Delors: Visionär oder Totengräber?
Das politische Erbe von Jacques Delors bleibt auch nach seinem Tod umstritten. Die einen sehen ihn als europäischen Visionär, die anderen als Totengräber der Linken.
So schreibt U. Guérot in “Le Monde”, Delors sei für eine soziale und politische Union eingetreten, doch seine Vision sei bis heute nicht verwirklicht. Guérot muß es wissen: Sie hat drei Jahre für Delors in Paris gearbeitet!
Auch für den Europarechtler A. Alemanno war Delors ein Visionär. Er lobt die “Gemeinschaftsmethode”, bei der die EU-Kommission den Lead übernimmt und sich nicht – wie unter von der Leyen üblich – von den Staaten (vor allem von Deutschland) führen lässt.

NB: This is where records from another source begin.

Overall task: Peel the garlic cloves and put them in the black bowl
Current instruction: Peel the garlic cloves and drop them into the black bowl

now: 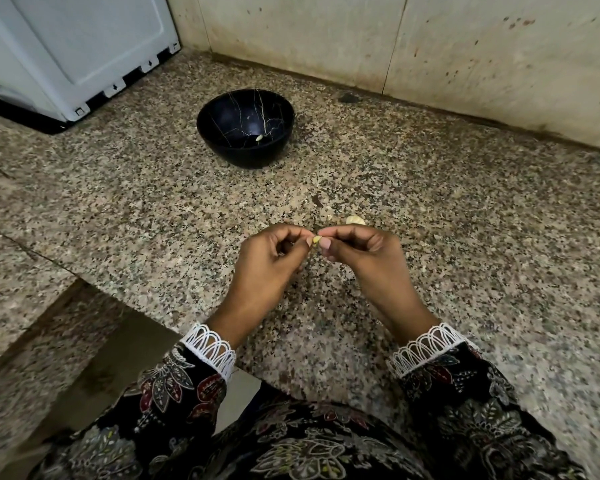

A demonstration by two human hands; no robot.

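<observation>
We're pinching one garlic clove [316, 240] between left hand [272, 259] and right hand [359, 252], more garlic [355, 220] lying just beyond, black bowl [222, 147] sitting farther off, holding one peeled clove [258, 137].

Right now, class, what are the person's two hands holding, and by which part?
Both hands pinch one small pale-yellow garlic clove: left hand at its left end, right hand at its right end.

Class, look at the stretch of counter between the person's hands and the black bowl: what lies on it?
In the head view, a garlic piece and small peel scraps lie just beyond the right hand; the granite counter up to the black bowl is otherwise bare.
</observation>
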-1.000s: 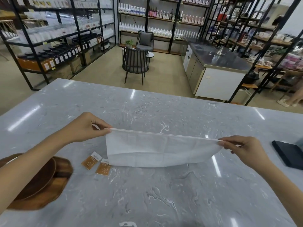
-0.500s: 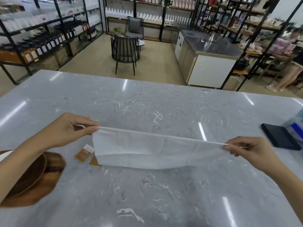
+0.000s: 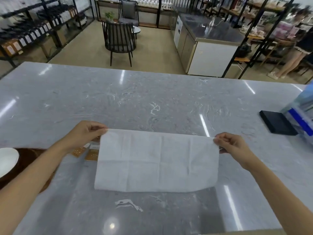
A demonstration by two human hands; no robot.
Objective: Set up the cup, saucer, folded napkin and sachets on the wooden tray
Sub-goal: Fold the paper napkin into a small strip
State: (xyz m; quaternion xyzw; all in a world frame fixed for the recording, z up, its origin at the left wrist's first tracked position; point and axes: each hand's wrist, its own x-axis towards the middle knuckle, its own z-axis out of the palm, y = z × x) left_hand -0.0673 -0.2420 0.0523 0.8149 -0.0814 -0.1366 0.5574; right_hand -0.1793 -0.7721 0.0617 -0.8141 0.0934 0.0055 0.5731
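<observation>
A white napkin [image 3: 157, 160] hangs spread in front of me, folded into a wide band, its lower edge near the marble counter. My left hand [image 3: 84, 134] pinches its top left corner and my right hand [image 3: 232, 144] pinches its top right corner. Two orange sachets [image 3: 92, 154] lie on the counter just left of the napkin, partly hidden behind it and my left wrist. The wooden tray [image 3: 28, 156] sits at the far left edge under my left forearm, with a white saucer [image 3: 6, 161] on it. No cup is visible.
A grey marble counter [image 3: 152, 102] spans the view. A black flat box [image 3: 277, 122] and a blue-and-clear plastic package [image 3: 303, 112] lie at the right edge. Beyond the counter stand chairs, shelving and a person at the far right.
The napkin has dropped open to a taller band and faces me more fully. My head has tilted down, so the counter fills more of the view and the saucer shows at left.
</observation>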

Ganz anders sieht es T. Fazi. Der Kolumnist bei UnHerd erinnert an Delors’ unrühmliche Rolle in der Linksregierung von Mitterrand und meint, der spätere Kommissionschef habe die EU auf neoliberalen Kurs gebracht. Deshalb sei er der Totengräber der europäischen Linken!
Auf Delors beruft sich heute noch Frankreichs Staatschef Macron. “We will have to choose a stronger, more sovereign Europe, in light of the legacy of Jacques Delors,” sagte er in seiner Neujahrsansprache. Dazu zähle auch die geplante Erweiterung um die Ukraine und Moldau.
An die Bürger appellierte Macron, die Expansion bei der Europawahl nicht zu “blockieren”. Dabei ist die Erweiterung längst beschlossene Sache. Die Wähler haben darauf keinen Einfluß mehr. Die EU hat ein Eigenleben entwickelt; sie folgt eher Schäuble als Delors…
Siehe auch “Adieu Delors, isch over Schäuble!”
Karl
4. Januar 2024 @ 10:16
Allein schon, dass Ulrike Guérin ein faktisches Berufsverbot von ihrer hochehrwürdigen „Universität zu Bonn“ erhalten hat, sagt viel über den Tod des Erbes von Delors.
Anders als Guérin sehe ich es so: Der Sozialist Jacques Delors war der Kommissionspräsident, der den Übergang von der EG zur EU großartig gemanagt hat – und kaum war der Übergang geglückt (Maastricht 1993), war von Sozialismus / Sozialdemokratie (und auch von dem Sozialabkommen und der Sozialunion) kaum noch die Rede.
Das heißt: Delors stand genau in der Ambivalenz oder auf dem Kipppunkt oder der Rutschbahn von der Sozialdemokratie zum Neoliberalen.
Das wäre interessant zu untersuchen (z. B. auch für Gestalten wie D. Strauss-Kahn oder P. Glotz). Vielleicht könnte Oskar Lafontaine dazu befragt werden?
Wäre unter Delors ein Beitrittswunsch der Ukraine an die EU-Kommission herangetragen worden, so hätte sie ihn zunächst an die OSZE weitergeleitet. – Und in welcher Abstellkammer befindet sich die OSZE heute? In derselben wie die „strategische Autonomie“ oder sind das 2 verschiedene Abstellkammern?
ebo
4. Januar 2024 @ 11:13
Sie heißt Guérot – ansonsten Zustimmung.